Reading integers from binary file in Python

PythonFileBinaryInteger

Python Problem Overview


I'm trying to read a BMP file in Python. I know the first two bytes indicate the BMP firm. The next 4 bytes are the file size. When I execute:

fin = open("hi.bmp", "rb")
firm = fin.read(2)  
file_size = int(fin.read(4))  

I get:

> ValueError: invalid literal for int() with base 10: 'F#\x13'

What I want to do is reading those four bytes as an integer, but it seems Python is reading them as characters and returning a string, which cannot be converted to an integer. How can I do this correctly?

Python Solutions


Solution 1 - Python

The read method returns a sequence of bytes as a string. To convert from a string byte-sequence to binary data, use the built-in struct module: <http://docs.python.org/library/struct.html>;.

import struct

print(struct.unpack('i', fin.read(4)))

Note that unpack always returns a tuple, so struct.unpack('i', fin.read(4))[0] gives the integer value that you are after.

You should probably use the format string '<i' (< is a modifier that indicates little-endian byte-order and standard size and alignment - the default is to use the platform's byte ordering, size and alignment). According to the BMP format spec, the bytes should be written in Intel/little-endian byte order.

Solution 2 - Python

An alternative method which does not make use of 'struct.unpack()' would be to use NumPy:

import numpy as np

f = open("file.bin", "r")
a = np.fromfile(f, dtype=np.uint32)

'dtype' represents the datatype and can be int#, uint#, float#, complex# or a user defined type. See numpy.fromfile.

Personally prefer using NumPy to work with array/matrix data as it is a lot faster than using Python lists.

Solution 3 - Python

As of Python 3.2+, you can also accomplish this using the from_bytes native int method:

file_size = int.from_bytes(fin.read(2), byteorder='big')
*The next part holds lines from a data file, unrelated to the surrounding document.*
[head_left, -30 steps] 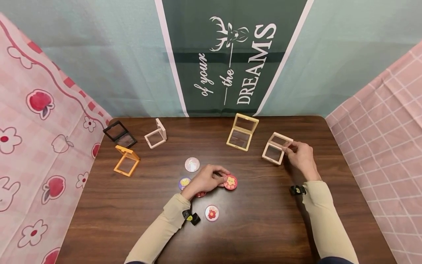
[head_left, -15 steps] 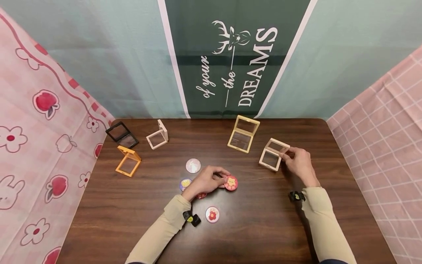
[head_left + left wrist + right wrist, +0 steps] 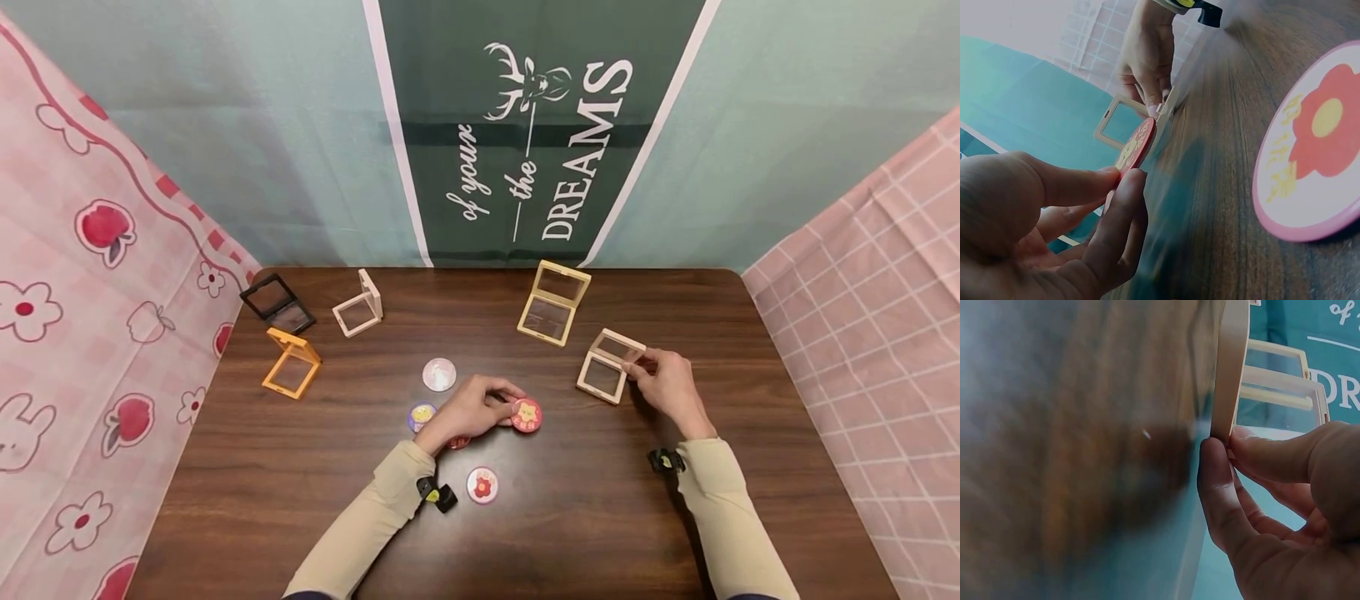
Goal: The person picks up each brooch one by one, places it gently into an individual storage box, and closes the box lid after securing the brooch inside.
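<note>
My left hand pinches a round red badge with a yellow star-like face on it. In the left wrist view that badge is tilted on edge between thumb and fingers. On the right, my right hand holds a beige hinged display frame by its side near the hinge. The frame stands unfolded, with clear film in both halves. The right wrist view shows thumb and forefinger gripping the edge of the frame. A second red badge lies partly hidden under my left wrist.
A yellow unfolded frame stands behind the beige one. Black, white and orange frames stand at the back left. Loose badges lie around my left arm: pale pink, purple-rimmed and red-flowered white.
My right hand has brought the beige frame left and toward me, closer to the red badge. My left hand stays nearly still with its badge.
</note>
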Demonstrator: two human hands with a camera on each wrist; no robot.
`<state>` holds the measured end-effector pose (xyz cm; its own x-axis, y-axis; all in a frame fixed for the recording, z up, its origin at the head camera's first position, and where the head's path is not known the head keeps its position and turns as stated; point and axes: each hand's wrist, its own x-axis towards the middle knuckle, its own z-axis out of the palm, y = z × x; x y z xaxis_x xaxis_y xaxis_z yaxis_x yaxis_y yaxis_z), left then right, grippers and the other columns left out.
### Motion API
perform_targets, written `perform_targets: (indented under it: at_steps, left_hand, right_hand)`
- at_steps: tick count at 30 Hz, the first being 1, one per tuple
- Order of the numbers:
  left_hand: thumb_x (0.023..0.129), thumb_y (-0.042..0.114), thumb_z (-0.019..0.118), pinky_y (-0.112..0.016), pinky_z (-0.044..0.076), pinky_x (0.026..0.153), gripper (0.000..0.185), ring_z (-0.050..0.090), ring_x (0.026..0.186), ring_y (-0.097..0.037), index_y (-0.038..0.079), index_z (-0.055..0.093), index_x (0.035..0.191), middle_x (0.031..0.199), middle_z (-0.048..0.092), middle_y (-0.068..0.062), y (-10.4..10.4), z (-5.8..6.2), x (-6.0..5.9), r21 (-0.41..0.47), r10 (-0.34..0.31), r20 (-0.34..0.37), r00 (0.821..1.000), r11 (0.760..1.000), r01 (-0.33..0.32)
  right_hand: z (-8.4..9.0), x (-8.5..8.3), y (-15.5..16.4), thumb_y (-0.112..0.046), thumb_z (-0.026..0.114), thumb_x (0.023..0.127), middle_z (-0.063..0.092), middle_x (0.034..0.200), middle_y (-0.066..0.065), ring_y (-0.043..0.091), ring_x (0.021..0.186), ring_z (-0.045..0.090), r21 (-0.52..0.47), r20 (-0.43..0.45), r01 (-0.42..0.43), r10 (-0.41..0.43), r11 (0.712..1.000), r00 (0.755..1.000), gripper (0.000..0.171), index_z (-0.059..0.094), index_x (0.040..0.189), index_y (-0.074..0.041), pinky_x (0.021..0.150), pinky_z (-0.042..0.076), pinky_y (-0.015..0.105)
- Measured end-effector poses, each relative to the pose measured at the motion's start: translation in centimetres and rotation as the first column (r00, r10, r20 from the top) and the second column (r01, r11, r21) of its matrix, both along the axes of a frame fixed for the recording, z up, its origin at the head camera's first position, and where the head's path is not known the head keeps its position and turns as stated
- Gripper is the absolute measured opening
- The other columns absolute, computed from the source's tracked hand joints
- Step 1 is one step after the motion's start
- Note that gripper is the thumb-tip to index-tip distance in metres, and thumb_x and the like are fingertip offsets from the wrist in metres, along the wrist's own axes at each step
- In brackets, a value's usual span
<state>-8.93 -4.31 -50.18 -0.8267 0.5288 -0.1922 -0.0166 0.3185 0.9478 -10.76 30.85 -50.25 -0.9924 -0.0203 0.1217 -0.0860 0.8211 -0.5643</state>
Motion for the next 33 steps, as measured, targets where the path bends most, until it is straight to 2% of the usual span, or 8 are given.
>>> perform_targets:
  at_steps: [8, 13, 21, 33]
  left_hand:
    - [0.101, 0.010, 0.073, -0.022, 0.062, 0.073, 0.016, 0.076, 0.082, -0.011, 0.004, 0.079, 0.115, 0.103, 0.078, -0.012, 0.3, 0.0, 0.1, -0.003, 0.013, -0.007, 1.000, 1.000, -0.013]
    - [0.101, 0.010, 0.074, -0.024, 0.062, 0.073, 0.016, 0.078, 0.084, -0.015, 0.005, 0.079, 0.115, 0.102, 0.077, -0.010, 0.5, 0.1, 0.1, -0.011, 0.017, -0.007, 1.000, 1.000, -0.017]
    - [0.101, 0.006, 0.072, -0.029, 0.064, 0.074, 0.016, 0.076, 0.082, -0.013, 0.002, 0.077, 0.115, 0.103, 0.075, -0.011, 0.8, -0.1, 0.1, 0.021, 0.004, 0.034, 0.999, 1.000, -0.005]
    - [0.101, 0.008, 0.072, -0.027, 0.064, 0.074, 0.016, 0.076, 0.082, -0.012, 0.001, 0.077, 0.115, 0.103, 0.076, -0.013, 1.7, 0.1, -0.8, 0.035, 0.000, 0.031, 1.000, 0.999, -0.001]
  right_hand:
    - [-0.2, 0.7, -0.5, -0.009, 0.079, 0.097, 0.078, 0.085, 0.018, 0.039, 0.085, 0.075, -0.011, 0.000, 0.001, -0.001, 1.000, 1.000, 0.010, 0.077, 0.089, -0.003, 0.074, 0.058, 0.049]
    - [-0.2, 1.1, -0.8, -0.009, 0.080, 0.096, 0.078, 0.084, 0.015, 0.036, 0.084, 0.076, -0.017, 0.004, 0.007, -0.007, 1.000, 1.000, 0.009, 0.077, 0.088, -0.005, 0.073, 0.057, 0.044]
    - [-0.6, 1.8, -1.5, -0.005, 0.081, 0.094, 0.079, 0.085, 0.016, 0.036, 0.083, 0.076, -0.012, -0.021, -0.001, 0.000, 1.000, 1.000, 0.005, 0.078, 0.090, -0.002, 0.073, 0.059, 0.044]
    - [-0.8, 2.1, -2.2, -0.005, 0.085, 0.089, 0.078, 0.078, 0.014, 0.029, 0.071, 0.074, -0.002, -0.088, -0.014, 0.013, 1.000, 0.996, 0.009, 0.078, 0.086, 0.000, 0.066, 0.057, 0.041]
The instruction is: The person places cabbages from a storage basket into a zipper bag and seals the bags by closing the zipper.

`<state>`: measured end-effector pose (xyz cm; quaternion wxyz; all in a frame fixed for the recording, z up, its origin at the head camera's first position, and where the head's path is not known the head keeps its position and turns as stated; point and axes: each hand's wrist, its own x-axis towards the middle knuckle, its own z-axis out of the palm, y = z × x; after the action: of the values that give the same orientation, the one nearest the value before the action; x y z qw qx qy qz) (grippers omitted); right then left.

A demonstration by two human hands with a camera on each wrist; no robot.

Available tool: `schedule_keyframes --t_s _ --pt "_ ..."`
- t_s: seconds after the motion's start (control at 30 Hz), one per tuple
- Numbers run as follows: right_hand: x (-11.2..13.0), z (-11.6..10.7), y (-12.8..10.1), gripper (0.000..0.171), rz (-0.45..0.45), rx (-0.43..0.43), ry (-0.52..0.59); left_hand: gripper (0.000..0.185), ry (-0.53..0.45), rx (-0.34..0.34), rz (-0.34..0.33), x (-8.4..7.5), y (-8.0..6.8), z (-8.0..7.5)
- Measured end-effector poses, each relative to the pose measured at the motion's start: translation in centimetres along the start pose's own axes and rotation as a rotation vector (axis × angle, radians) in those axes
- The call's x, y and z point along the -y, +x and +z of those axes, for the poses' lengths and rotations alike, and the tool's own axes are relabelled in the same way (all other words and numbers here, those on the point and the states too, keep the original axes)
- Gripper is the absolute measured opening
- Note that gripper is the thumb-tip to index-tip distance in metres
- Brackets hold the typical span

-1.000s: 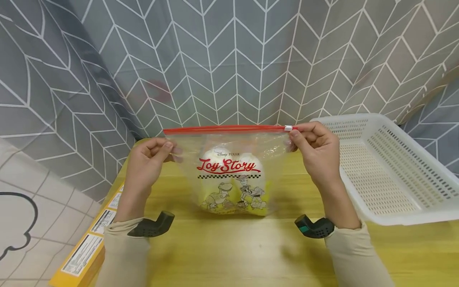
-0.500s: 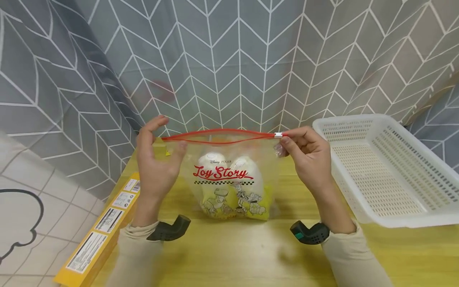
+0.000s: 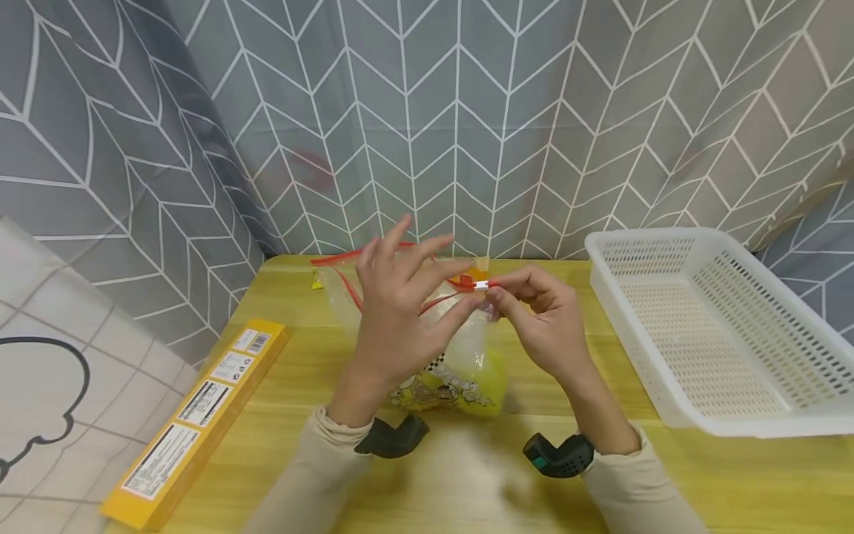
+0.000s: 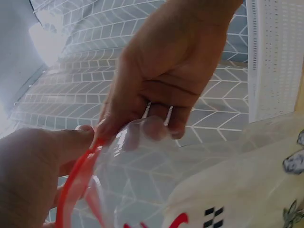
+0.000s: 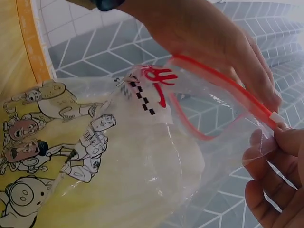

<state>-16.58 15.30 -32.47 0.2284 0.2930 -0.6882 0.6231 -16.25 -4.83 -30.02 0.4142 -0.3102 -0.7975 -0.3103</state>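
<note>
**Both hands meet at the slider end of the zip bag**

While the head view shows only the backs of both hands over the Toy Story zip bag [image 3: 460, 371], the wrist views fill in the grip. From the right wrist camera, the bag's red zip track [image 5: 223, 88] gapes open in a loop, a pale rounded item [image 5: 156, 156] lies inside, and the white slider [image 5: 277, 118] sits at the track's end, right at the right hand's [image 3: 540, 326] fingertips. That hand pinches the bag at the slider. From the left wrist camera, the left hand's thumb [image 4: 42, 161] presses the red track's other stretch against its fingers, so the left hand [image 3: 400, 304] also pinches the bag's top edge, its remaining fingers fanned upward in the head view.

The bag stands at the middle of a yellow wooden table [image 3: 454, 489]. A white perforated basket [image 3: 720, 326] sits at 3 o'clock from it, well apart, and a long yellow box [image 3: 200, 423] lies at 8 o'clock along the table's left edge. A grey chevron-patterned curtain [image 3: 467, 111] hangs behind.

Half a second ago the hands held the top stretched wide; now the left hand has crossed to the right hand and the top is bunched between them.
</note>
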Motion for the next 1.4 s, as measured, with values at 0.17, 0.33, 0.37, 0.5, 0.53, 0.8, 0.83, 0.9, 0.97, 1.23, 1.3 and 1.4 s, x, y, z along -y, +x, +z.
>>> schedule_keyframes --t_s 0.17,0.33,0.37,0.5,0.53,0.8,0.83,0.9,0.97,1.23,1.3,1.4 --pt "0.2 0.4 -0.1 0.005 -0.032 0.044 -0.004 0.017 -0.015 0.035 0.003 -0.2 -0.2 0.3" --pt "0.4 0.3 -0.1 0.003 -0.041 0.078 -0.002 0.013 -0.094 0.038 0.005 -0.2 -0.3 0.2" --pt "0.4 0.2 -0.1 0.003 -0.042 0.080 -0.007 0.012 -0.111 0.038 0.006 -0.2 -0.2 0.3" --pt "0.7 0.3 0.1 0.002 -0.050 0.082 -0.030 0.011 -0.148 0.034 0.014 -0.1 0.0 0.2" --pt "0.8 0.3 0.1 0.005 -0.055 0.081 -0.036 0.010 -0.151 0.034 0.017 -0.1 0.0 0.1" --pt "0.8 0.3 0.1 0.019 -0.086 0.083 -0.026 0.012 -0.140 0.039 0.036 -0.4 0.1 -0.1" --pt "0.8 0.2 0.1 0.019 -0.086 0.082 -0.025 0.012 -0.135 0.039 0.038 -0.5 0.1 -0.1" --pt "0.9 0.2 0.0 0.019 -0.088 0.078 -0.032 0.012 -0.127 0.038 0.039 -0.5 0.0 -0.1" --pt "1.0 0.1 -0.1 0.019 -0.088 0.070 -0.054 0.011 -0.123 0.031 0.037 -0.5 0.0 0.0" --pt "1.0 0.0 -0.1 0.020 -0.134 0.022 -0.076 0.010 -0.111 0.015 0.025 -0.5 0.1 -0.1" --pt "1.1 -0.1 -0.1 0.020 -0.141 0.009 -0.080 0.009 -0.111 0.005 0.026 -0.4 0.1 -0.2" --pt "1.3 -0.2 0.0 0.019 -0.146 -0.002 -0.086 0.008 -0.108 -0.010 0.026 -0.3 0.2 -0.5"
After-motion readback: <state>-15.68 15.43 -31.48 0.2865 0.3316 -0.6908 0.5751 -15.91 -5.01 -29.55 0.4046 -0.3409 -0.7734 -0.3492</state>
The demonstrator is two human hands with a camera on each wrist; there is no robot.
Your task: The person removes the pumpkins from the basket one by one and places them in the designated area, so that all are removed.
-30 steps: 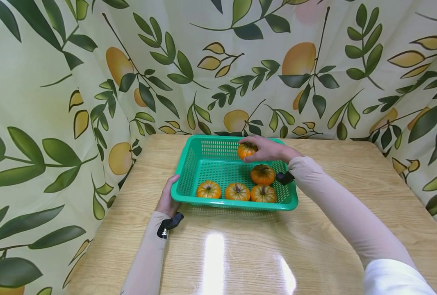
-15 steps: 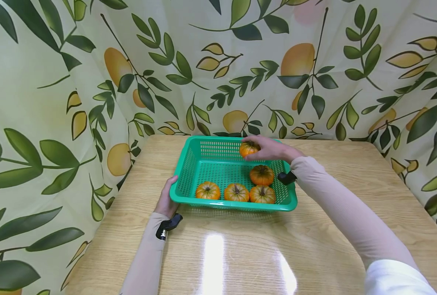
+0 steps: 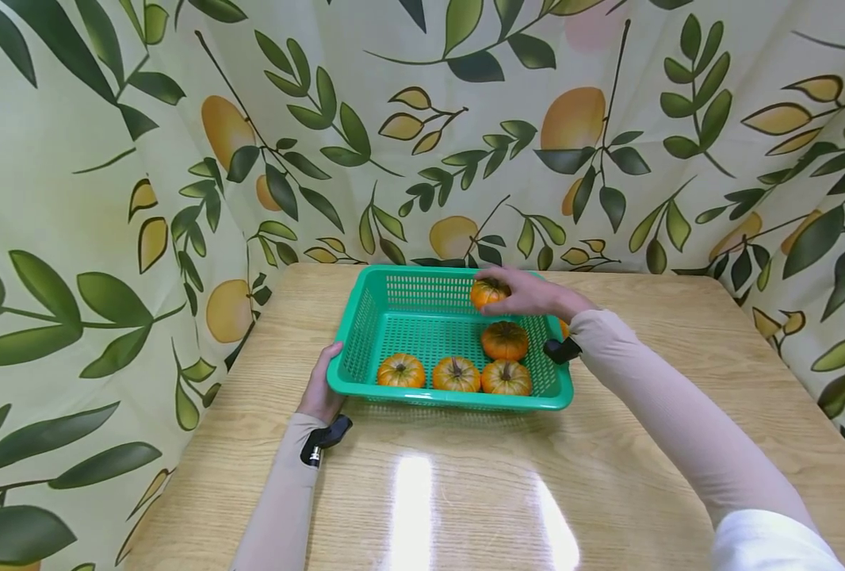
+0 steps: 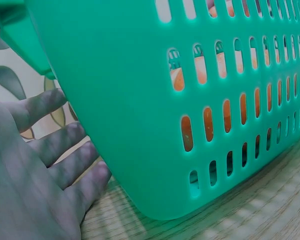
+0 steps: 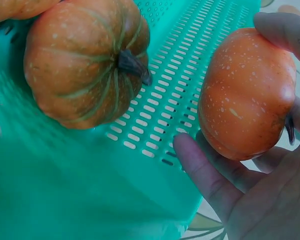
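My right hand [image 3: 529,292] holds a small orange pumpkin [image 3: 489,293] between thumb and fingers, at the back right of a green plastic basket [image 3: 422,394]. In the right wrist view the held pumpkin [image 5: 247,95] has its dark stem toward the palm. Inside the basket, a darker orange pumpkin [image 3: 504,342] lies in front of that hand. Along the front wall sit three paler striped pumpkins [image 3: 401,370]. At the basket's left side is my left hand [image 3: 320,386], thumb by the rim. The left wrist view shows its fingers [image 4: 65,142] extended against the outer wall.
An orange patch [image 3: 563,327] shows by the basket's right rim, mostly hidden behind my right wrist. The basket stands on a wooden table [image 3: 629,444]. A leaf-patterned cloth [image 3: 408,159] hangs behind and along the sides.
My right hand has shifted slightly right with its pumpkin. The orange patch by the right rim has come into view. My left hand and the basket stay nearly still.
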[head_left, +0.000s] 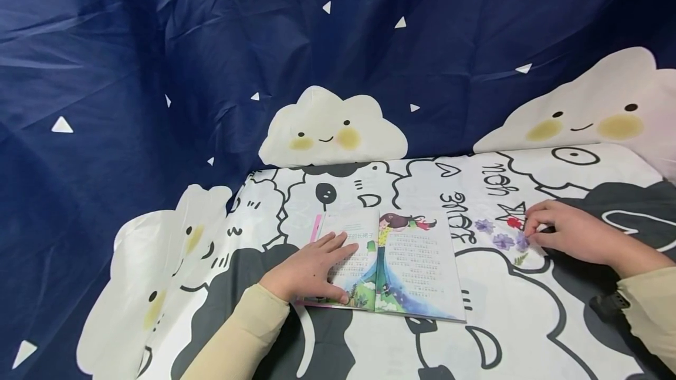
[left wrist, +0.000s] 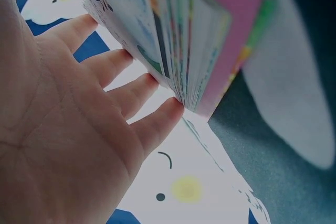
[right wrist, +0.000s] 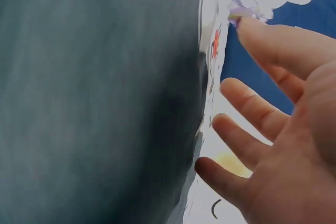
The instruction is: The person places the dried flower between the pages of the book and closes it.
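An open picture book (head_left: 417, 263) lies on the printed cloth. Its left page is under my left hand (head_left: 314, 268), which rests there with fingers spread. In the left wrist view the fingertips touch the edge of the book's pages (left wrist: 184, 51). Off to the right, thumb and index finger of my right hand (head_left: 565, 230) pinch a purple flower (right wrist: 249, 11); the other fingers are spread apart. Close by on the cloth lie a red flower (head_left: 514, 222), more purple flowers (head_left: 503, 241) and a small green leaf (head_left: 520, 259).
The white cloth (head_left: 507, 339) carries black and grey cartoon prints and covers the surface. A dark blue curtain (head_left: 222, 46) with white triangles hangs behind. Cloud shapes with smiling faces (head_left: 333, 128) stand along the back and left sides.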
Note that this function requires you to specify whether the number is encoded in big- or little-endian format, so you will have to determine the endian-ness to make sure it works correctly.

Solution 4 - Python

Except struct you can also use array module

import array
values = array.array('l') # array of long integers
values.read(fin, 1) # read 1 integer
file_size  = values[0]

Solution 5 - Python

As you are reading the binary file, you need to unpack it into a integer, so use struct module for that

import struct
fin = open("hi.bmp", "rb")
firm = fin.read(2)  
file_size, = struct.unpack("i",fin.read(4))

Solution 6 - Python

When you read from a binary file, a data type called bytes is used. This is a bit like list or tuple, except it can only store integers from 0 to 255.

Try:

file_size = fin.read(4)
file_size0 = file_size[0]
file_size1 = file_size[1]
file_size2 = file_size[2]
file_size3 = file_size[3]

Or:

file_size = list(fin.read(4))

Instead of:

file_size = int(fin.read(4))

Solution 7 - Python

Here's a late solution but I though it might help.

fin = open("hi.bmp", "rb")
firm = fin.read(2)
file_size = 0
for _ in range(4):  
    (file_size << 8) += ord(fin.read(1))

Attributions

All content for this solution is sourced from the original question on Stackoverflow.

The content on this page is licensed under the Attribution-ShareAlike 4.0 International (CC BY-SA 4.0) license.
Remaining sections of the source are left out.